Christian discipleship makes public service

This faith brings us a discipleship, which brings a self-control and many forms of (public) service. The country lives at second-hand on this self-control and service. The country lives from the virtue it has received, over many centuries, from Christians. It enjoys the rule of law because Christians learned and demonstrated how to live together under the discipleship of the Church. All the education, health and social care that together have formed our welfare state are derived from centuries of love and service of Christians to those around them. All the forms of national public service have been built up by this Christian service to neighbour and neighbourhood. Without it we would constantly be pushing against each other, and the unhealed sources of friction would make us a society of constant rivalries, sectarianism, violence and totalitarianism. It would be a society of feud and retaliation, and consequent poverty and lack of aspiration, just as static as every other culture untouched by the gospel.

The presence and (comparatively) well-ordered lives of Christians are constantly healing wounds that would otherwise stay open and fester. The country lives on the moral credit of the few accumulated over many generations.

The nation owes its existence and its ongoing vitality to the continuing supply of this love that produces this public witness and public service, and the discipleship which produces this self-control so we accept the restraints on our action and live with one another as in mutual respect as a law-abiding society.

Christianity forms us as citizens and members of the nation. Without Christianity, people don’t take on political responsibility, and become fully citizens able to commit themselves to an open mutual accountable form of life. They separate into two classes, one of the managers and controllers, and another of those who are managed and controlled,  who are dominated and passive, who have never learned to express themselves, or to express themselves in any other form than discontent and occasional dangerous outburst of anger.
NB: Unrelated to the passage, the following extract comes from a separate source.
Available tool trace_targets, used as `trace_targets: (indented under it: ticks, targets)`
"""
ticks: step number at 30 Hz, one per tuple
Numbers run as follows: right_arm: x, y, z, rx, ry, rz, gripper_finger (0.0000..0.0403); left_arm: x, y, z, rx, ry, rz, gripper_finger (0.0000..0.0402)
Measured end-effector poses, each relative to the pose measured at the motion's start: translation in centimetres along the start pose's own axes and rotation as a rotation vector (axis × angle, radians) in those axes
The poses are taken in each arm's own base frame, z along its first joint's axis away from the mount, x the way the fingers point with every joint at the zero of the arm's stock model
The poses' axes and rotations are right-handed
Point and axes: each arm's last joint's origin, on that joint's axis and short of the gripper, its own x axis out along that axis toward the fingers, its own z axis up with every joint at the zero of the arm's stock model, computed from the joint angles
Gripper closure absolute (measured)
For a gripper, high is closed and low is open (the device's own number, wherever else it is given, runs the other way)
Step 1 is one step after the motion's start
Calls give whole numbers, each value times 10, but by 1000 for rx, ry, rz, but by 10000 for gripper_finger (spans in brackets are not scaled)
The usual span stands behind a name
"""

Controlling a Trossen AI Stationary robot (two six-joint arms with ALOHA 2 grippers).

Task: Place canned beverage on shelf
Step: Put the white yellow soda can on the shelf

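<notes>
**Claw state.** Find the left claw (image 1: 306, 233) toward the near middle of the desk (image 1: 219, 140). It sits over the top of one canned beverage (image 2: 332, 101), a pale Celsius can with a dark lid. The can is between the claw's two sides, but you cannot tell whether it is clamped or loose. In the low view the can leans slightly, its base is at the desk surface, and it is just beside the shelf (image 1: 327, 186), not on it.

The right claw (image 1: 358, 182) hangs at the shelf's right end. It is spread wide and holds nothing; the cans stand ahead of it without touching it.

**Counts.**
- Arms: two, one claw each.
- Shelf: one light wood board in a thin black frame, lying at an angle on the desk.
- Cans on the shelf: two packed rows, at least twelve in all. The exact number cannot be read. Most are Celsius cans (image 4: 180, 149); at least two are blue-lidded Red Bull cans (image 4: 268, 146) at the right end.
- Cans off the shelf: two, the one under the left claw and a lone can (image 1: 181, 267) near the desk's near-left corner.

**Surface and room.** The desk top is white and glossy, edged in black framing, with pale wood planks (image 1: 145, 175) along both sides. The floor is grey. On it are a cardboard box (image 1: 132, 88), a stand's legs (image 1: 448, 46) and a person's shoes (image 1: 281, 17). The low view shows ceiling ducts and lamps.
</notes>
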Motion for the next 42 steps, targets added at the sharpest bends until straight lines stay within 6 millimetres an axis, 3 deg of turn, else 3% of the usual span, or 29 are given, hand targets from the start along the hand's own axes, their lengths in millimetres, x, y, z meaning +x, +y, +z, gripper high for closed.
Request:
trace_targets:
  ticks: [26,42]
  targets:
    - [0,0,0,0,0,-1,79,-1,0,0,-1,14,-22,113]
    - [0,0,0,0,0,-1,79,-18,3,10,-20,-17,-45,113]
It is Christianity percolating over many centuries into every relationship  that makes a society of people content to recognise each other as equals under the law and so as members of a shared political community. Only Christianity makes a nation. The Christian political and moral culture that spread from European nations around the world sustains the present worldwide modern regime. But that political unity and culture, and the modern world, are entirely dependent on being renewed by the same gospel that brought them into existence in the first place. Without renewal from the gospel and the political culture which it produces, the present world will break up and disappear.